AHMET SERT
Yeşilçam’ın unutulmaz ustalarından Şener Şen’in hayranları hemen hatırlayacaklardır bu filmi…
Film; Anadolu’nun kendi şehrine bile uzak, “Selamsız” isimli ücra bir kasabasında geçer. Günlük gazeteler bile iki gün sonra gelir ya; işte öyle bir kasaba…
Belediye Başkanı, başka bir yerdeki programı için kasabasından geçeceğini öğrendiği Cumhurbaşkanını kasabada ağırlamayı kafasına koyar; kendisini ağırlamak için de bir bando kurmaya karar verir.
Film de zaten bir bando kurulması kararından sonra hareketlenmeye başlar.
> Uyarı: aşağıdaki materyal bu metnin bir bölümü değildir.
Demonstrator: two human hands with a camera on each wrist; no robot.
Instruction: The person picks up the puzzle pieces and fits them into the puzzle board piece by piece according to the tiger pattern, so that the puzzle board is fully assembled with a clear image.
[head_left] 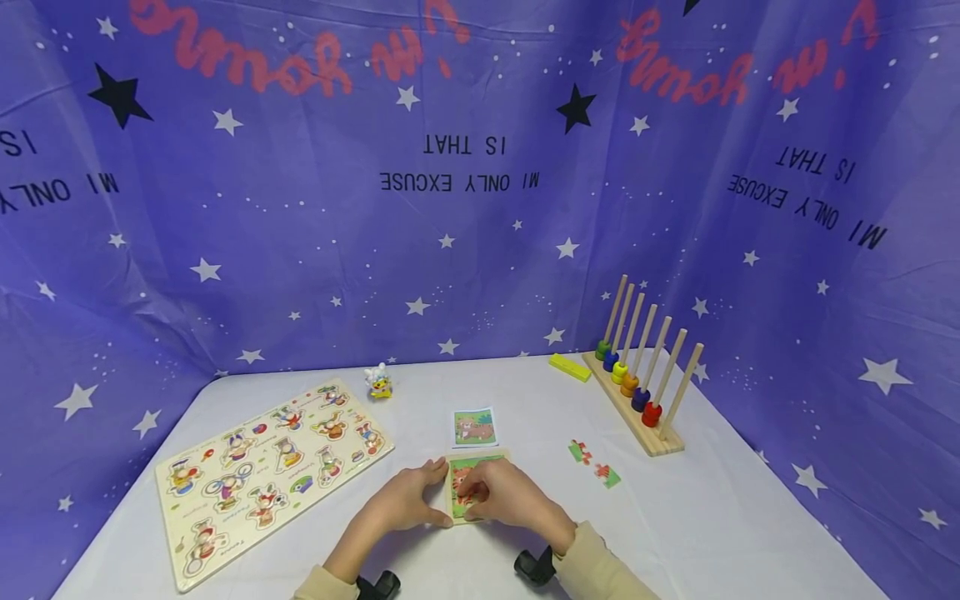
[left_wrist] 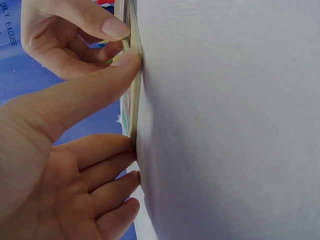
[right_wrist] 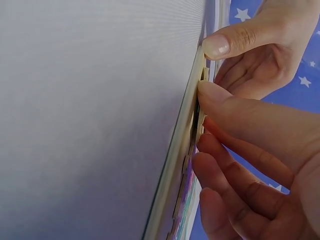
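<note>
A small wooden puzzle board (head_left: 449, 492) with a red and green picture lies flat at the table's near middle. My left hand (head_left: 405, 500) holds its left side, the thumb at the near corner and the fingers farther up along the edge. Over the picture, my right hand (head_left: 510, 498) pinches a puzzle piece (right_wrist: 201, 120) between thumb and fingers; the piece looks slightly tilted against the board, and the hand covers much of it in the head view. Loose red and green puzzle pieces (head_left: 607, 476) lie to the right. A picture card (head_left: 475, 427) lies just beyond the board.
On the left is a large wooden peg puzzle (head_left: 307, 492) with cartoon figures. A small toy figure (head_left: 379, 382) stands behind it. At the back right are a yellow block (head_left: 570, 367) and a wooden rack (head_left: 652, 442) with upright pegs and coloured beads. A purple curtain (head_left: 480, 250) surrounds the table.
</note>
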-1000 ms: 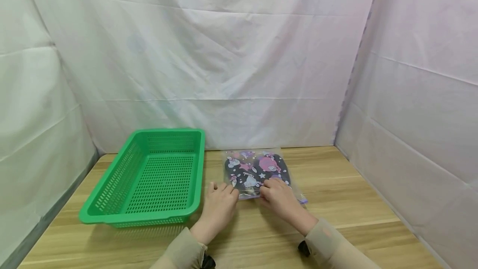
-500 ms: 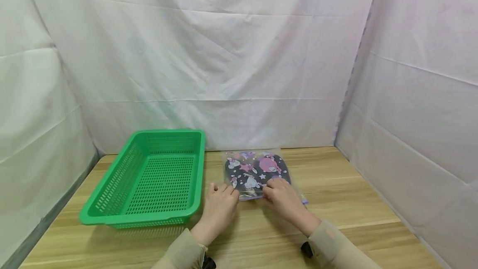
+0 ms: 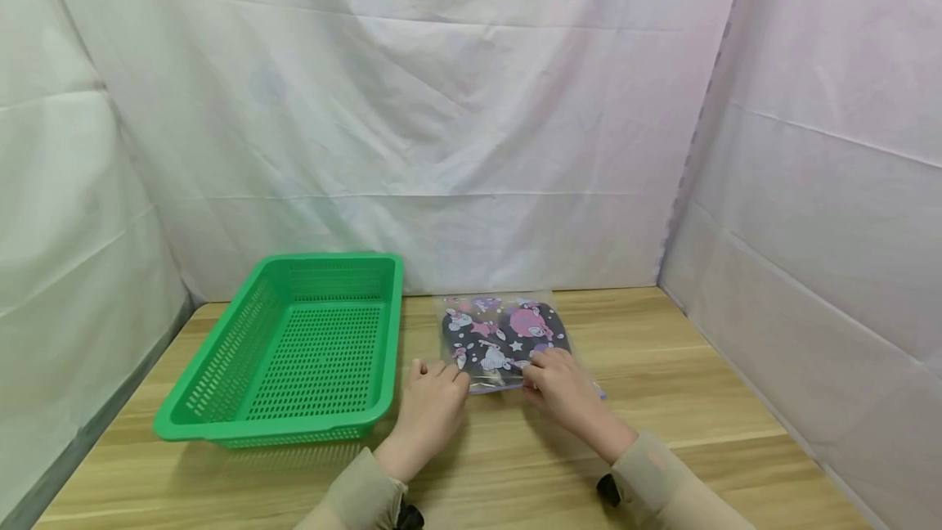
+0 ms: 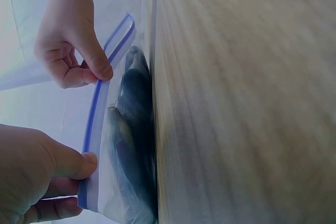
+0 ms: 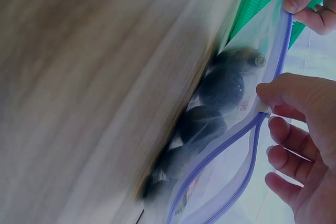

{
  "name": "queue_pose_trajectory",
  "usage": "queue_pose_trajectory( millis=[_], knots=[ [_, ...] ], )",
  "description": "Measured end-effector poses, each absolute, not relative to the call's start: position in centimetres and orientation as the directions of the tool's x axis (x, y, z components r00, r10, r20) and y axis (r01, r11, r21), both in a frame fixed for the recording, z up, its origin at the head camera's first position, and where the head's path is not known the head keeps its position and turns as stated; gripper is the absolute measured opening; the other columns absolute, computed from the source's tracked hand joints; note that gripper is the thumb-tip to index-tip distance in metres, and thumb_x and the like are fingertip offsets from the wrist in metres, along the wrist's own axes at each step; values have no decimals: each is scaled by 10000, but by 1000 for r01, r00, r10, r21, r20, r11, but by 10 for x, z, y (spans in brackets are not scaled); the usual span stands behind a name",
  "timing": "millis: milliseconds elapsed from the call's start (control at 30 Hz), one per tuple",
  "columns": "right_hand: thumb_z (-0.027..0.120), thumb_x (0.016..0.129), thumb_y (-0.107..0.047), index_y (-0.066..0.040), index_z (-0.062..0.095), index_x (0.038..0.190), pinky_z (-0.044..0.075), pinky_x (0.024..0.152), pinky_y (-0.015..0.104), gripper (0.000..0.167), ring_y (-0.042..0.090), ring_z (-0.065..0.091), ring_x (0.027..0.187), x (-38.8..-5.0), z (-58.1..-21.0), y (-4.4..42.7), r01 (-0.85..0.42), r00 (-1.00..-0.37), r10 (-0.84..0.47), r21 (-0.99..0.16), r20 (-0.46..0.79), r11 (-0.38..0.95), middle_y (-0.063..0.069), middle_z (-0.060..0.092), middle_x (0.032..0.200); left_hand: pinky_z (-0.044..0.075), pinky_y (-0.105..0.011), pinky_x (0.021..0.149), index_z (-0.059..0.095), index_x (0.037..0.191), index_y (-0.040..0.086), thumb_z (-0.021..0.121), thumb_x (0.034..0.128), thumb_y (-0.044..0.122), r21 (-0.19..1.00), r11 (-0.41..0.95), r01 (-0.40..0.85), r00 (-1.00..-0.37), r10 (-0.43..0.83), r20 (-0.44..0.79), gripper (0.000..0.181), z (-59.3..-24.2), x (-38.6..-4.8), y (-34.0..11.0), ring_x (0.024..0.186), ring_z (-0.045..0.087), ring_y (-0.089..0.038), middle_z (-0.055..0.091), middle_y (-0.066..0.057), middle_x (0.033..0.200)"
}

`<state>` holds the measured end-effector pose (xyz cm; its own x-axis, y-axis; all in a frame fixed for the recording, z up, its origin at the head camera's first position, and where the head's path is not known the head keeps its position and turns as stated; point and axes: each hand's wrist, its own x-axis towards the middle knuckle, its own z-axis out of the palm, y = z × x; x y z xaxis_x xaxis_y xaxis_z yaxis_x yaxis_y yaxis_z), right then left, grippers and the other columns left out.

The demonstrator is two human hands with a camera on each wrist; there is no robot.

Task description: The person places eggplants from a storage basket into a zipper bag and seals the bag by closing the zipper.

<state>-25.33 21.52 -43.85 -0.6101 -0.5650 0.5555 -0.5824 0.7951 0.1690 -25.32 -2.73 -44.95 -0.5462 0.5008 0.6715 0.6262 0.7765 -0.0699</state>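
Observation:
A clear zip bag point(image 3: 489, 383) with a purple closure strip lies flat on the table, its mouth toward me. Inside is a dark soft-looking item point(image 3: 508, 330) printed with pink and white cartoon figures and stars; its kind is unclear. My left hand point(image 3: 430, 403) pinches the left end of the strip between thumb and fingers. Farther right along it, my right hand point(image 3: 562, 391) pinches a pale slider point(image 5: 262, 107) with the thumb and forefinger. From the left hand to the slider the strip's edges lie together; beyond it, in the right wrist view, they gape apart.
Left of the bag stands a green perforated plastic basket point(image 3: 324, 362), close by my left hand. White cloth point(image 3: 456, 121) hangs behind and at both sides of the wooden table point(image 3: 684, 399).
My right hand has shifted a little to the right along the bag's strip. The left hand keeps its pinch on the left end, and the bag and basket stay in place.

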Motion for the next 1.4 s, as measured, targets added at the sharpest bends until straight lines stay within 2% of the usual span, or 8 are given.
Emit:
queue_pose_trajectory(
  millis=[467, 767, 1100, 1400],
  knots=[
    [827, 691, -116, -184, 599, 683, 461, 721, 344, 239, 152, 499, 686, -249, -437, 219, -561, -642, -546, 157, 538, 813, -78, 512, 719, 318, -404, 741, 584, 691, 152, 721, 749, 130, -57, 770, 635, -540, 496, 680, 150, -452, -254, -28, 661, 475, -171, 542, 34, 685],
    [839, 658, -106, -183, 603, 678, 467, 738, 366, 249, 165, 502, 690, -249, -438, 224, -549, -637, -532, 155, 559, 821, -67, 517, 719, 318, -407, 740, 583, 689, 153, 713, 755, 126, -56, 772, 634, -541, 494, 680, 147, -452, -255, -28, 652, 469, -173, 541, 35, 682],
    [822, 693, -138, -209, 594, 684, 442, 725, 353, 239, 145, 477, 698, -247, -437, 229, -518, -686, -511, 145, 517, 843, -86, 528, 743, 320, -405, 736, 590, 696, 156, 719, 754, 131, -58, 777, 627, -554, 497, 668, 144, -451, -255, -28, 653, 480, -172, 556, 33, 689],
    [820, 703, -147, -212, 583, 677, 453, 726, 359, 247, 146, 477, 687, -246, -437, 234, -503, -693, -508, 162, 511, 849, -91, 532, 727, 322, -405, 735, 588, 692, 153, 711, 769, 137, -61, 777, 627, -550, 497, 672, 146, -451, -255, -28, 660, 492, -173, 564, 32, 693]
  ],
)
Verilen ilana sadece alkolik bir bando şefi cevap verir ve kasaba ahalisinden bir bando teşkiline başlar.
Filmin finalinde fırtınalı geçen bir süreç sonunda günlerce süren uğraşlar, çabalar cumhurbaşkanının kasabadan transit geçmesiyle oluşan hayal kırıklığıyla boşa gider.
Geçen gün Balıkesir ile ilgili yaptığımız bir sohbetin sonunda aklıma bu film takıldı.
Ha, “Selamsız”, Ha, “Balıkesir”…
Ne fark vardı ki arada…
Biri Anadolu’da bir yerlerde ücra bir kasaba; diğeri adı şehir olsa da birilerinin bir yerlere giderken transit “gelip geçtiği” bir kasaba…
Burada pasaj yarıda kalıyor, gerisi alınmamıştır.